Il passato 22 febbraio 2023, festa liturgica della cattedra di san Pietro, in cui si rende grazie a Dio per la missione affidata all’apostolo san Pietro e ai suoi successori, il direttore generale dei Legionari di Cristo, padre John Connor, L.C., ha ricordato ai legionari l’importanza di aderire al Santo Padre con amore filiale, poiché l’amore per la Chiesa e per il papa è un asse essenziale della spiritualità legionaria, che si manifesta nel conoscere bene i suoi insegnamenti. Inoltre, li ha invitati a pregare affinché Nostro Signore Gesù Cristo guidi il Sommo Pontefice nella sua missione come pastore della Chiesa universale.

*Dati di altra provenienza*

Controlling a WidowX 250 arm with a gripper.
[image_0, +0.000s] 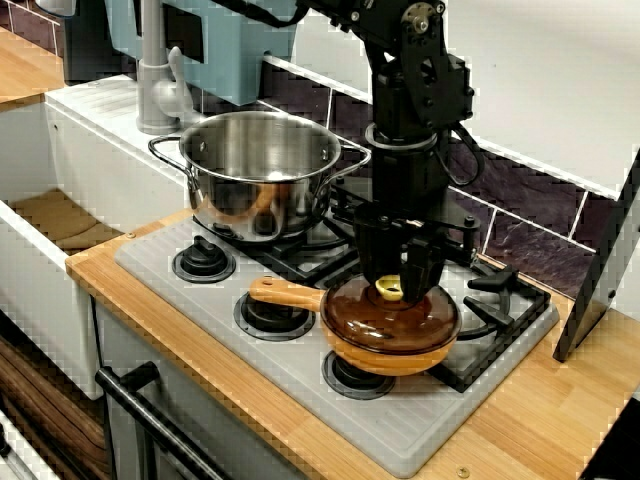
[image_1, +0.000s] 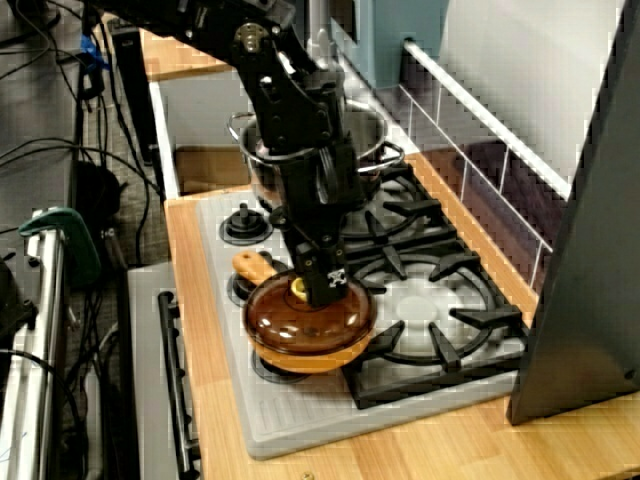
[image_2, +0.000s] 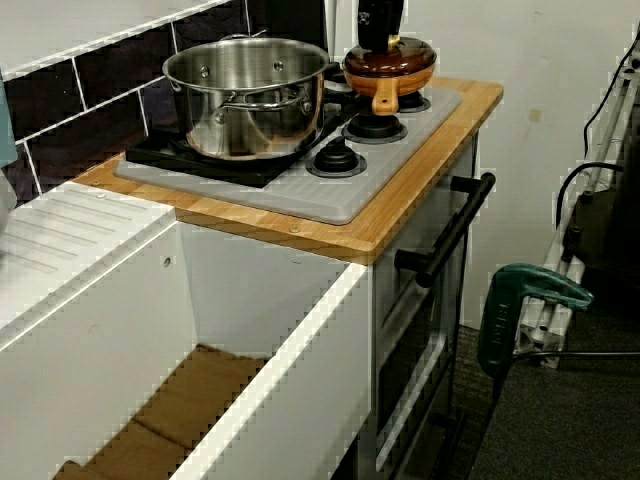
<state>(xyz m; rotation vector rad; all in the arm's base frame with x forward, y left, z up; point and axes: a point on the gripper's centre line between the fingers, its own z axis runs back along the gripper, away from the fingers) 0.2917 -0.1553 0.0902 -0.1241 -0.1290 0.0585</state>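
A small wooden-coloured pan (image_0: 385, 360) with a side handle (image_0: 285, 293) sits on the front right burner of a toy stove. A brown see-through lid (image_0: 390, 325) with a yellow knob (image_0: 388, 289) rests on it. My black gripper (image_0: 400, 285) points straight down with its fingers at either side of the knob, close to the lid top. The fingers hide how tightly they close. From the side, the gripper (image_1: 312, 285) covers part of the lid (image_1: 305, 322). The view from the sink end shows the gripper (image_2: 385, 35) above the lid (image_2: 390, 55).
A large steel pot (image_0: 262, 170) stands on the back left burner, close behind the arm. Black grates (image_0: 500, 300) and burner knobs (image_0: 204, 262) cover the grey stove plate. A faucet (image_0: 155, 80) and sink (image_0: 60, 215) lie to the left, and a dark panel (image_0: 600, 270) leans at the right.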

La lettera inizia ricordando il primato di Pietro, poiché i Vangeli evidenziano Simon Pietro, pescatore di Betsaida in Galilea, come una figura di particolare rilievo tra i dodici apostoli. Gesù lo chiama, insieme al suo fratello Andrea, mentre pescavano sulle rive del lago, invitandoli a diventare «pescatori di uomini» (Mt 4,19). Da quel momento, Simone occupa un posto di rilievo tra gli apostoli, essendo testimone di momenti cruciali nella vita di Gesù, come la resurrezione della figlia di Jairo (cf. Mc 5,37), la trasfigurazione sul Tabor (cf. Mt 17,1), l’agonia nel Getsemani (cf. Mc 14,33), tra gli altri momenti.
E io a mia volta ti dico che tu sei Pietro, e su questa pietra edificherò la mia Chiesa, e le porte degli inferi non prevarranno contro di essa. A te darò le chiavi del Regno dei Cieli; e ciò che binderai sulla terra sarà legato nei cieli, e ciò che scioglierai sulla terra sarà sciolto nei cieli. (Mt 16,18-19)

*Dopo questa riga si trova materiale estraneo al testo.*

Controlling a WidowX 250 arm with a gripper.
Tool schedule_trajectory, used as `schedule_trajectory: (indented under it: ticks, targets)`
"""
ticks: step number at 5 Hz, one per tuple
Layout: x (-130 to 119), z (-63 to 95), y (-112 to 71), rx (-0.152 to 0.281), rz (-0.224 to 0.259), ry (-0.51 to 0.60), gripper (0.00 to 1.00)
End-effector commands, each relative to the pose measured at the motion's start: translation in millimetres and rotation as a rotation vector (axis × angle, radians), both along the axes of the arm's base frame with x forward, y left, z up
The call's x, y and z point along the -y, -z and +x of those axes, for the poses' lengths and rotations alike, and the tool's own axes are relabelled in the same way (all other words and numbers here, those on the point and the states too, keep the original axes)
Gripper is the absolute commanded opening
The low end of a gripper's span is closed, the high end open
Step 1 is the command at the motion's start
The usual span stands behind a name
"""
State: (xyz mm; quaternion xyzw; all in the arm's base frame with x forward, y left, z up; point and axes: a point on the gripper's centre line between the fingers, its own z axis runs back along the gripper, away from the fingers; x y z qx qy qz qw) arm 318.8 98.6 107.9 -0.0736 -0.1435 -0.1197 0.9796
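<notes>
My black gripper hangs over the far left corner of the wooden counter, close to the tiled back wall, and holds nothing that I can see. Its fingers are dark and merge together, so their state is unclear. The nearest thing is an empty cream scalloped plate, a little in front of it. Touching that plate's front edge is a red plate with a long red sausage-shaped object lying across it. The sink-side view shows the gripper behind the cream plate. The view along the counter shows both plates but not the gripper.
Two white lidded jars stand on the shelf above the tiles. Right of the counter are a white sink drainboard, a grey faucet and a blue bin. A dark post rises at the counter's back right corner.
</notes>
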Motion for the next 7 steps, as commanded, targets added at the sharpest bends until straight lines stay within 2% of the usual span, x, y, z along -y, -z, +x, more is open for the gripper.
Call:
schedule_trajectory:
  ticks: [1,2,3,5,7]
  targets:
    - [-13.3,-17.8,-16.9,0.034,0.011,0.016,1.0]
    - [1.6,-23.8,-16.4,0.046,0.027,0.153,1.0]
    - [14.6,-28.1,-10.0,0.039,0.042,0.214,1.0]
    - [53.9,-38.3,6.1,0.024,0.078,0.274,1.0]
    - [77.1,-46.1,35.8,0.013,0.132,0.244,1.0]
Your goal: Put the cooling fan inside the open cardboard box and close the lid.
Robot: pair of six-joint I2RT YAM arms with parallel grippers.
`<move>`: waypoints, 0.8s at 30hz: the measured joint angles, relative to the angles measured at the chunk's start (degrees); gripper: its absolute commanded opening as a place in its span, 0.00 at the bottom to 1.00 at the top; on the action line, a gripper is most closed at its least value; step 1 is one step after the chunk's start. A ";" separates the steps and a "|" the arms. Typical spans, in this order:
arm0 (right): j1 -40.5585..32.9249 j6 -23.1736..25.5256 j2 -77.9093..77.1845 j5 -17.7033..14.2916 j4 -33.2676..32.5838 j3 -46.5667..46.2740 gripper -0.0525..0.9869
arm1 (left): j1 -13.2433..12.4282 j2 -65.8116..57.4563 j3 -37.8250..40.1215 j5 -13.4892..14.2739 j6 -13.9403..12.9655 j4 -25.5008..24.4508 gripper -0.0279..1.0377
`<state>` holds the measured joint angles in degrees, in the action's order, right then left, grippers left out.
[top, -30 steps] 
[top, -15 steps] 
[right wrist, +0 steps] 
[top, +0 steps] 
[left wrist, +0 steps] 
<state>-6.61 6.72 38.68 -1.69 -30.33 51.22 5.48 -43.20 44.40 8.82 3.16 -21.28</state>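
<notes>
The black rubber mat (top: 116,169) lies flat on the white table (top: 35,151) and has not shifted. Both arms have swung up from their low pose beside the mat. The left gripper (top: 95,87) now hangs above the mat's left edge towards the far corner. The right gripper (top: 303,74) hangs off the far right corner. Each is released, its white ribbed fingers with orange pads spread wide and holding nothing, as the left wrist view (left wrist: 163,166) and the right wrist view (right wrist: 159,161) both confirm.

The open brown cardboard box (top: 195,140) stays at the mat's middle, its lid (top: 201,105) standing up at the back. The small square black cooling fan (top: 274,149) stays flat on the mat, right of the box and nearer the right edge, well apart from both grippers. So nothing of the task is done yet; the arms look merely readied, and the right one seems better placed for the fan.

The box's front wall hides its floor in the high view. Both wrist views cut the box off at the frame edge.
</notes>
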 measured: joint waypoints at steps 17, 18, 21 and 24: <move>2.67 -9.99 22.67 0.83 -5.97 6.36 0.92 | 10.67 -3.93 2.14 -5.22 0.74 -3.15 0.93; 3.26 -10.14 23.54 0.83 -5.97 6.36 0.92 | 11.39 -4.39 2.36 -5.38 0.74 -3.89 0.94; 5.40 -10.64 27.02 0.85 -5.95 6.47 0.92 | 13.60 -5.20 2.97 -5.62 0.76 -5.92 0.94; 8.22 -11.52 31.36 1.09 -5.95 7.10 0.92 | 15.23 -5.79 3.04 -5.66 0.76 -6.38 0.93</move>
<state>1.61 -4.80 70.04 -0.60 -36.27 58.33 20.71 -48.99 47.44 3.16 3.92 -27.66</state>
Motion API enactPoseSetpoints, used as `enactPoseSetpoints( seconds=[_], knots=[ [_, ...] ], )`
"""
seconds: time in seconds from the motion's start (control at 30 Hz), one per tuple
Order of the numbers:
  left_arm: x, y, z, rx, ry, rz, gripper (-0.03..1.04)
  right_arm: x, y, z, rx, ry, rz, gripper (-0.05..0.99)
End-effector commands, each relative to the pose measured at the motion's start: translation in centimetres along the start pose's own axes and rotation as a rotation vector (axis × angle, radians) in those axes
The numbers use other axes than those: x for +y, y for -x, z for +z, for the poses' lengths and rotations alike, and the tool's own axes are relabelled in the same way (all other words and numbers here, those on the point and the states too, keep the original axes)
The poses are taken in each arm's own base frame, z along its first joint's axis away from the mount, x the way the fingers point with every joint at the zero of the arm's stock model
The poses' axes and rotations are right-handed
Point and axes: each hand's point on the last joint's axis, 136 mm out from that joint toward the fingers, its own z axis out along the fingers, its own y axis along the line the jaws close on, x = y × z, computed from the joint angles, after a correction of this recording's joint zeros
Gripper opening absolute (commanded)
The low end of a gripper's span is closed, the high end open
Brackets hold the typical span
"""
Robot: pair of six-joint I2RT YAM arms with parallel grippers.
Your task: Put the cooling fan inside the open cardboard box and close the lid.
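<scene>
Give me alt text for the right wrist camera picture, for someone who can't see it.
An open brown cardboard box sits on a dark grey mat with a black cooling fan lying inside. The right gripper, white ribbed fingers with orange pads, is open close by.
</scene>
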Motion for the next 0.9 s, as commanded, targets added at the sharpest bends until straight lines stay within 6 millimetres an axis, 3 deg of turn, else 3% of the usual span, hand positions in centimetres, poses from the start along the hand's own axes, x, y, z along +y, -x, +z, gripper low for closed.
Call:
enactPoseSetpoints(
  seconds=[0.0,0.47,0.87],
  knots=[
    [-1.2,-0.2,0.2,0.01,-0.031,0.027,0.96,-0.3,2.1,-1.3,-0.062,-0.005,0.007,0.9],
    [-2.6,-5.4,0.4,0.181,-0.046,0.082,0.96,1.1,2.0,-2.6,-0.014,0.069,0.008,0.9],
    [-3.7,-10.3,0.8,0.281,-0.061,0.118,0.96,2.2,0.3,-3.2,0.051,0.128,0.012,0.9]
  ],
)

Il messaggio prosegue con il magistero del successore di Pietro, che si manifesta, in modo speciale, nell’autorità del suo insegnamento e magistero. Per adempiere al servizio di guidare il Popolo di Dio nella verità che libera, «Cristo ha dotato i pastori del carisma dell’infallibilità in materia di fede e di costumi oggi» (Catechismo della Chiesa Cattolica, 890). In modo particolare, il successore di Pietro, Capo del Collegio episcopale, gode di infallibilità quando proclama in modo definitivo una dottrina di fede o di costumi.

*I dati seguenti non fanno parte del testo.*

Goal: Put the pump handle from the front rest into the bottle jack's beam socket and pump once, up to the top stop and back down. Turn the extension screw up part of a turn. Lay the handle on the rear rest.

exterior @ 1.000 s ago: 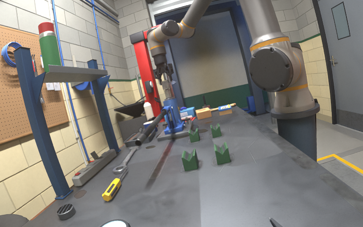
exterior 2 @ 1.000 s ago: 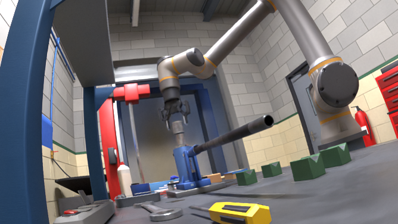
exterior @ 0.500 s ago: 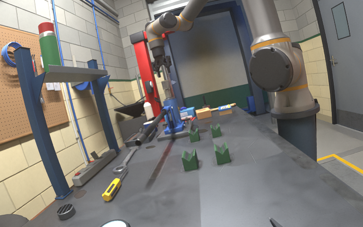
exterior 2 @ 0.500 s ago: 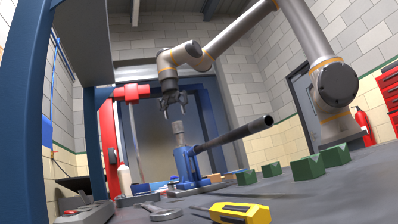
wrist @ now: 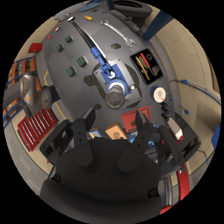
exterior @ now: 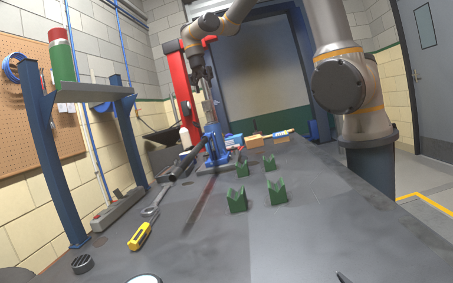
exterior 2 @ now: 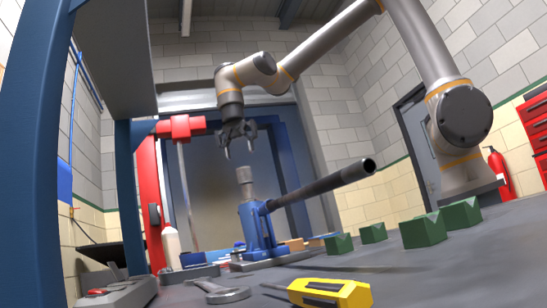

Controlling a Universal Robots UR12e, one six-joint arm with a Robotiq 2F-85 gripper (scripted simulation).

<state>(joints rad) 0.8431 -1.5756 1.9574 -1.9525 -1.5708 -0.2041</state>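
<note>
The dark pump handle (exterior: 187, 157) (exterior 2: 323, 182) (wrist: 85, 36) sits in the beam socket of the blue bottle jack (exterior: 214, 144) (exterior 2: 254, 226) (wrist: 112, 77) and slants out and up over the bench. The jack's grey knurled extension screw (exterior: 208, 110) (exterior 2: 245, 180) (wrist: 115, 98) stands raised above the blue body. My gripper (exterior: 201, 81) (exterior 2: 238, 148) (wrist: 115, 122) hangs open and empty well above the screw top, clear of it. Two pairs of green V-block rests (exterior: 256, 182) (exterior 2: 438, 221) (wrist: 70, 53) stand empty on the bench beside the jack.
A parts tray (wrist: 147, 65) (exterior 2: 189, 273) lies beside the jack. A wrench (exterior: 157, 199) (exterior 2: 217, 291), a yellow utility knife (exterior: 138, 236) (exterior 2: 329, 293) and a power strip (exterior: 117, 208) lie near the blue shelf frame (exterior: 50, 147). Small boxes (exterior: 254, 140) sit behind the jack.
</note>
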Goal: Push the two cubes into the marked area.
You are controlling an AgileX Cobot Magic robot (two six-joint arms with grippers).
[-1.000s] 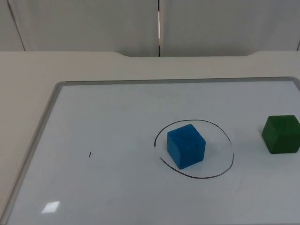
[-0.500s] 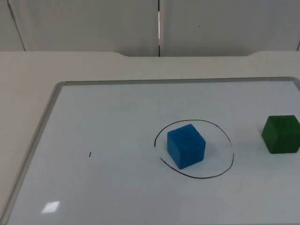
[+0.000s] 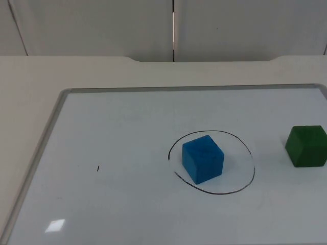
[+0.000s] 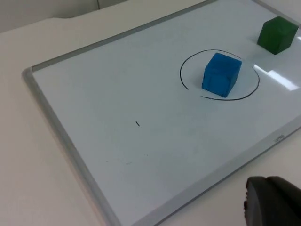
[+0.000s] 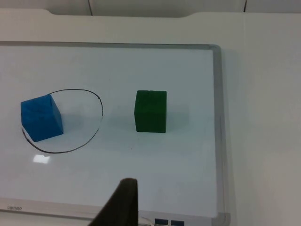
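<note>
Lab test bench: plain white table (image 3: pixel 30 92), framed whiteboard (image 3: pixel 127 153) laid flat on it, hand-drawn circle (image 3: pixel 240 186) as target, grey partition wall (image 3: pixel 92 25) at far edge.

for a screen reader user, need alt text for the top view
A blue cube sits inside a hand-drawn black circle on a whiteboard. A green cube stands outside the circle, at the picture's right edge.

The left pincer's fingertip (image 4: pixel 273 200) is a black, matte block with a rounded, blunt outline and a smooth surface. The right pincer's fingertip (image 5: pixel 121 205) is also black, but narrower: a slanted blade that tapers to a small squared tip, with a faint brownish sheen along its edge.
</note>
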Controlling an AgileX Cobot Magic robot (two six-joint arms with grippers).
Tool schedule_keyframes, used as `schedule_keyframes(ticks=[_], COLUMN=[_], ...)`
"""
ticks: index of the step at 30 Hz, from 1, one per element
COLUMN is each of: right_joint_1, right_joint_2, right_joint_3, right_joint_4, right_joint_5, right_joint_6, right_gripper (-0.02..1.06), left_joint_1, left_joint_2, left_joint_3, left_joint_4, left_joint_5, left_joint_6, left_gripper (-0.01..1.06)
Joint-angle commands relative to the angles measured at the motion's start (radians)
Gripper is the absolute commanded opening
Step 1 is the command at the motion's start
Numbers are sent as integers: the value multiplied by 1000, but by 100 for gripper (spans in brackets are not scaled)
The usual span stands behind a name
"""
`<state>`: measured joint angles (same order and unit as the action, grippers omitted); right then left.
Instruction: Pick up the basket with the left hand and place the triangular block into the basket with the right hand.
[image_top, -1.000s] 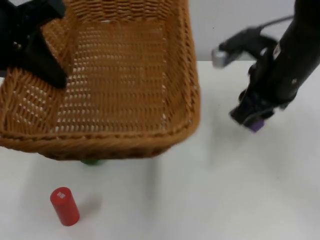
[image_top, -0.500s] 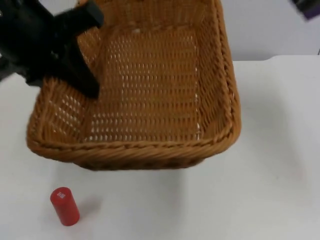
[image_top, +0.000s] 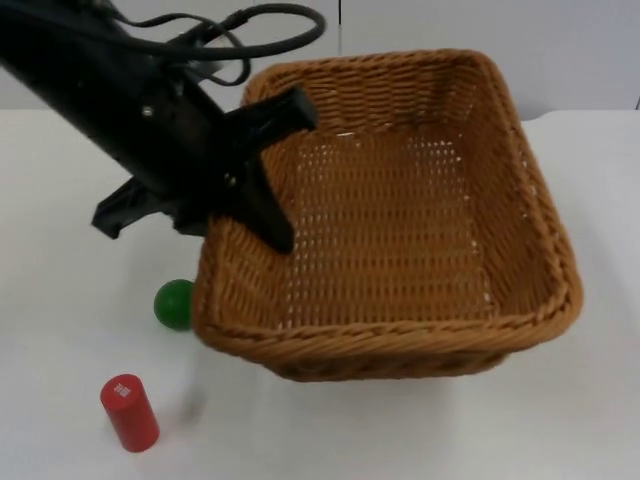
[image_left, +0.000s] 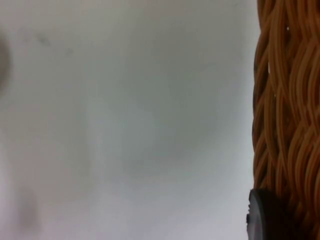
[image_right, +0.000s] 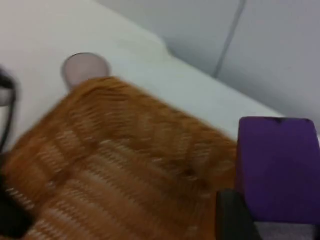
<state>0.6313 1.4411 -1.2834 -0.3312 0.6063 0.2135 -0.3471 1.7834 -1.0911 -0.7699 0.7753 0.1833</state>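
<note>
A: From the top view, where is the left gripper (image_top: 262, 170)?

B: It sits at the basket's (image_top: 400, 330) left rim. One black finger lies inside along the left wall and another crosses above the rim's back left corner, so the gripper is clenched on the wicker wall. The left arm comes down from the upper left of the picture.

A: And the basket itself?

B: It is a brown wicker basket, rectangular, open side up, with nothing in it that can be seen. Whether it is lifted or resting on the white table (image_top: 600, 400) cannot be told. A green ball (image_top: 172, 304) lies just beside its front left corner, and a red cylinder (image_top: 129, 412) lies on the table nearer the front, apart from both.

A: What does the left wrist view add?

B: The braided rim of the basket (image_left: 285, 115) is close up beside a black fingertip, with the white table (image_left: 125, 125) next to it.

A: And the right wrist view?

B: The right gripper (image_right: 265, 210) grasps a purple block (image_right: 276, 165), the block pressed against a black finger. Its triangular shape cannot be made out. The block is above the basket (image_right: 125, 165), near one corner of its rim. Beyond lie the white table (image_right: 50, 30), a round pale disc (image_right: 85, 68) on it, and the grey partition wall (image_right: 240, 40).
</note>
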Motion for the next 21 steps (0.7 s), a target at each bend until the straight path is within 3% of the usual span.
schedule_keyframes(ticks=[1,6,21], right_joint_1=[17,21,21], right_joint_2=[27,121,274], right_joint_3=[-4,-4,-4], right_joint_4=[3,86,109], right_joint_5=[-12,-15,-21], right_joint_6=[18,-16,-73], right_gripper=[0,0,0], left_joint_1=[-11,-11,-11], left_joint_2=[-2,2,2], left_joint_3=[-21,-32,-32], left_joint_4=[-42,-42,-32], left_joint_5=[-3,-7,-11], left_joint_6=[-5,-5,-5], left_gripper=[0,0,0])
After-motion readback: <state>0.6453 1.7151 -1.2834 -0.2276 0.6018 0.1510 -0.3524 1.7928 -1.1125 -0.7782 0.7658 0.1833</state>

Si conclude la lettera sottolineando che, insieme a tutta la tradizione della Chiesa, nella Congregazione dei Legionari di Cristo è sempre esistuta una speciale venerazione e adesione al Santo Padre. Le Costituzioni chiedono ai Legionari di aderire «con amore filiale al Romano Pontefice», di studiare e «diffondere i suoi insegnamenti, mettere in pratica non solo i suoi mandati ma anche le sue linee guida, promuovere le sue iniziative e difendere con coraggio il carisma del suo primato e magistero» (CLC, 14, 2ª).
Come ogni fedele cattolico, il legionare, e il membro del Regnum Christi è chiamato a dare il assenso religioso dell’intendimento e della volontà davanti al magistero ordinario e autentico del Romano Pontefice. Si impegna a conoscere tale dottrina, comprenderla, assimilarla, agirla e diffonderla.